Ab initio kinetics of the C2H2 + NH2 reaction: a revisited study

Abstract

This work provides a rigorous detailed kinetic study on the C₂H₂ + NH₂ reaction in a wide range of conditions (T = 250–2000 K & P = 1–76000 Torr). In particular, the composite method W1U was used to construct the potential energy surface on which the kinetic behaviors were characterized within the state-of-the-art master equation/Rice–Ramsperger–Kassel–Marcus (ME/RRKM) framework. Corrections of the hindered internal rotation (HIR) treatment and quantum tunneling effect were included. A clear reaction mechanism shift with respect to both temperature and pressure was revealed via detailed kinetic and species analyses. In particular, bimolecular products (i.e., CH₂CNH + H, CHCNH₂ + H, CH₃CN + H, CHC· + NH₃ in the decreasing mole fraction order) can be formed directly from the reactants at high temperature and/or low pressure while they can be produced indirectly via intermediates (e.g., ·CHCHNH₂(cis), ·CHCHNH₂(trans), CH₂C·NH₂,…) at low temperature and/or high pressure.
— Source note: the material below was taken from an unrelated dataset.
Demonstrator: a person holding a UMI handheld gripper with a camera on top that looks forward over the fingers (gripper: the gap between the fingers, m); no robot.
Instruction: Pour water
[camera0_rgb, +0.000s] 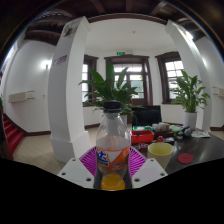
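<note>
A clear plastic bottle (113, 148) with an orange label, a dark cap and orange liquid at its bottom stands upright between my gripper's (112, 160) fingers. Both pink pads press against its sides, so the gripper is shut on the bottle. The bottle looks lifted above the dark table (200, 150). Just right of the bottle, beyond the right finger, stands a yellow cup (160, 152) with an open top.
A red lid-like disc (185, 158) lies right of the cup. Red and white items (145, 135) sit further back on the table. Potted plants (188, 95) stand by the windows. A white pillar (68, 90) rises at the left.
</note>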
The calculated rate constants are in good agreement with the literature data from ab initio calculations without any adjustment; thus, the proposed temperature- and pressure-dependent rate constants, together with the thermodynamic data of the species involved, can be confidently used for modeling NH₂-related systems under atmospheric and combustion conditions.